Notch FX played a huge role in the video playback. Photo by Matt Clode

‡‡         Building the Visuals

“We were really happy with how it all turned out on the video front,” Dalgleish adds. “The video was a team effort between Human Person as the show designers, and The Valdez, who are a husband and wife team out of New York, and an amazing company. They make all their content in really unique ways, including shooting on old ‘80s VHS cameras, Super 8 cameras, and other kind of almost forgotten techniques of making video content. The Benee shows in the past used almost like a moving background of video. There was no timecode; visuals weren’t assigned to any song; it was like a looping, hour-long piece of content.
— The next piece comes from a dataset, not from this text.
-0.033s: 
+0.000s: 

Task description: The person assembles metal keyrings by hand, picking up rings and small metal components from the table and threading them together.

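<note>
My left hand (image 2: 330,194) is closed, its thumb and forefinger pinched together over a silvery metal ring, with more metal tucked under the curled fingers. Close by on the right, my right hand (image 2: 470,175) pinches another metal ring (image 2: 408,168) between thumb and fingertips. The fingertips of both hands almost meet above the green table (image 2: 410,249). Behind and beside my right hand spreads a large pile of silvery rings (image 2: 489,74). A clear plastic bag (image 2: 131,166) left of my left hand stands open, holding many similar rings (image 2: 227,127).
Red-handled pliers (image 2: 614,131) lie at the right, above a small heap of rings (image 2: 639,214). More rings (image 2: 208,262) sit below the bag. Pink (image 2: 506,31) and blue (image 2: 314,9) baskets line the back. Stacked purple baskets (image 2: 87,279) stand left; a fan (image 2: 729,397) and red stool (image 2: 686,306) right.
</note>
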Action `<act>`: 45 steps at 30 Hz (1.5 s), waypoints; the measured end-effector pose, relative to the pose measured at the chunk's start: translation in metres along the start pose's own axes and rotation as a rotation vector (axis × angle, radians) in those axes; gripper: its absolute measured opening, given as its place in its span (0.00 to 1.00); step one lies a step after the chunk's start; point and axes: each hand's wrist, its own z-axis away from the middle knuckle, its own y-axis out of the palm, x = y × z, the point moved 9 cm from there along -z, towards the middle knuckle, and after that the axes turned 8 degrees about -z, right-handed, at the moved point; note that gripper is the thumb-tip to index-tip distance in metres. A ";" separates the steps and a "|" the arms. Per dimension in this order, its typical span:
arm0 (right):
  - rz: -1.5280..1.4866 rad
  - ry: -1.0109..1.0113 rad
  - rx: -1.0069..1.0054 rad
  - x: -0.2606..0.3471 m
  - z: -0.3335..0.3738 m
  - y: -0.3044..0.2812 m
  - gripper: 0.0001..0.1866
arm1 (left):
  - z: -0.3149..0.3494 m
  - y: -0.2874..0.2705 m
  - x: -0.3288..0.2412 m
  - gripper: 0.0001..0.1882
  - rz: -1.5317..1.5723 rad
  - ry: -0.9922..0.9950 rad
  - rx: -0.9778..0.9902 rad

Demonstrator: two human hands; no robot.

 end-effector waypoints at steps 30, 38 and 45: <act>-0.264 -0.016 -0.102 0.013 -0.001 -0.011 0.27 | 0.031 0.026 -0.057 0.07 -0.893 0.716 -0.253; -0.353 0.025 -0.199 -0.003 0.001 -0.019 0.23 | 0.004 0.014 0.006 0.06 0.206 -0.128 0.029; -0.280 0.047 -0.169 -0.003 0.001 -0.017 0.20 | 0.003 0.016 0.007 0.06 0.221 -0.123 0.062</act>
“Human Person’s job was to direct where all the content was going to fit for every song and build it out to be a fully-fledged show plus incorporating Notch to each of the songs, which was a really great challenge for us,” Dalgleish continues. “We were able to take this amazing work that The Valdez created and place it where it needed to go. We mood boarded out the whole show in terms of color and progression throughout the video clips and how the lighting and other elements would be a part of that. Then, all the content was edited by Matthew Clode and Matthew Cummer in Auckland and Hamilton, Ontario, respectfully.”
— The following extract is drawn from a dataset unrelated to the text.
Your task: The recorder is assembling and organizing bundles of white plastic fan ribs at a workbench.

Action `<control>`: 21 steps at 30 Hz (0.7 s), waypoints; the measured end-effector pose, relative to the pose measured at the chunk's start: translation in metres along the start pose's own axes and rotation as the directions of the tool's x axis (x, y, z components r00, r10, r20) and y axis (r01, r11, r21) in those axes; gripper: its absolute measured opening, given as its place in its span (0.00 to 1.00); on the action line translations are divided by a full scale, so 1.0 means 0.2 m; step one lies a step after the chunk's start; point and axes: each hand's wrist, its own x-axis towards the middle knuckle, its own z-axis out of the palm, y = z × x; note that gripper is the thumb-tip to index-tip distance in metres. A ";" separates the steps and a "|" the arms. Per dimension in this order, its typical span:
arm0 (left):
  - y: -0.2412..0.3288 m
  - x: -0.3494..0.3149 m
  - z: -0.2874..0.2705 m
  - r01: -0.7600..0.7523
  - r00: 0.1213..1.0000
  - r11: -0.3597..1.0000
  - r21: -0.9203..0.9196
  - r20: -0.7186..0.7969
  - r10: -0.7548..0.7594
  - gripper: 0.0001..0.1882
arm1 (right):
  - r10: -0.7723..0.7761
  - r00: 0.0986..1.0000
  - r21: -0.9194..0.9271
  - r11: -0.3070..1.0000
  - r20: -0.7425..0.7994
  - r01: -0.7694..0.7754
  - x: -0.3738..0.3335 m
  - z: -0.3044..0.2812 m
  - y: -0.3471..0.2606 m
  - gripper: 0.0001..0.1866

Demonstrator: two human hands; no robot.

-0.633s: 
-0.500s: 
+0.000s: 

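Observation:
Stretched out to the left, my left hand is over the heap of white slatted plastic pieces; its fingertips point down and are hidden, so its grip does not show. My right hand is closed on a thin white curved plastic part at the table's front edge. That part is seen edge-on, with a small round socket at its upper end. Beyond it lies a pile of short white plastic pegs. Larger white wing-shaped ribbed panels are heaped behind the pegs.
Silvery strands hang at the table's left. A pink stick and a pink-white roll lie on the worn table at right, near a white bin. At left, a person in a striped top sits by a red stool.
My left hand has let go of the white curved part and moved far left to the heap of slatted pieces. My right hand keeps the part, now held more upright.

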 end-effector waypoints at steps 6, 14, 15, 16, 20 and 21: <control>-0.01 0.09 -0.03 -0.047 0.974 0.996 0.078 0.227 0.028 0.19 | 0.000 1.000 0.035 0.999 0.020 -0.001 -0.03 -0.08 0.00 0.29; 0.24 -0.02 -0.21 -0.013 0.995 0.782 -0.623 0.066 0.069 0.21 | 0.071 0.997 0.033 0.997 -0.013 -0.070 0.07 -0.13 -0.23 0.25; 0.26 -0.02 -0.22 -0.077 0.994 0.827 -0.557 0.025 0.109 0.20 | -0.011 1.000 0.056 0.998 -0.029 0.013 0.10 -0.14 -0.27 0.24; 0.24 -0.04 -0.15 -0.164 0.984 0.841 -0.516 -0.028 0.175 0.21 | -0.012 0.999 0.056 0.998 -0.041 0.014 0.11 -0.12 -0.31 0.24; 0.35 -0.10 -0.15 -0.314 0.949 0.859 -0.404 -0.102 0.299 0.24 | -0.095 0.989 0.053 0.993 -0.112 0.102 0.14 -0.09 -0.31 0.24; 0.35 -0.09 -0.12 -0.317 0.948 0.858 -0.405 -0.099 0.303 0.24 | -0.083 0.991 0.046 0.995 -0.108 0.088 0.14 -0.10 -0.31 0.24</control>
Purposely using inverted I-Mag adds to the look. Photo by Matt Clode

For the media server, they selected a disguise GX 2 with Notch. “With the use of disguise and Notch, we worked with Ryan Sheppard of Dark Matter Technologies,” explains Dalgleish. “I have been working with Ryan on most of our projects, notably Travis Scott; he’s a great friend and an even better Notch designer. He was instrumental in making this project a success. For about 10 days, Ryan [based in Toronto] put himself on New Zealand time, going to sleep at 4 a.m. local time, if not later! We essentially designed the Notch portion of the show over Team Viewer, believe it or not. With zero ability to get anyone into New Zealand that isn’t a resident at the moment, we had to rely on technology in a way I never thought would be necessary in my lifetime. Every rehearsal, Ryan was watching, via FaceTime, through a camera feed we set up. He was making changes in real time and programming a completely world-class Notch show, remotely, at times dealing with a whopping five frames per second of connection.” Sheppard worked on a completely matched hardware setup in Toronto to the one in New Zealand. “Ryan relied heavily on previz,” Dalgleish continues. “He was able to build a file and make major changes on his set up with some test footage that we had and then pass it over to me in New Zealand and make changes as necessary.”

Almost every song in the show has real-time, generative effected content. Dalgleish estimates that there’s a 70/30 split between pre-recorded content and real-time. “As the set develops, we get into quite trippy and abstract Notch content,” he comments. “In fact, the final two songs only have Notch effects and no pre-recorded content at all, which I think was a showstopping moment. These camera effects really just highlight her personality and where she is going with these new songs.”

Human Person and Dalgleish worked closely with Benee on the aesthetic look and feel of the show. “She was amazing to work with,” says the designer. “She knows what she likes, which is the best thing in the world. She’s a collaborator. We had a lot of initial meetings, just to make sure we were all like 100 percent in agreement on the feel of the show. Once we got rolling, it was very much smooth sailing from there. We treated this as almost a showcase of what a great live show hopefully could be for emerging artists. We’re really proud of what we created.”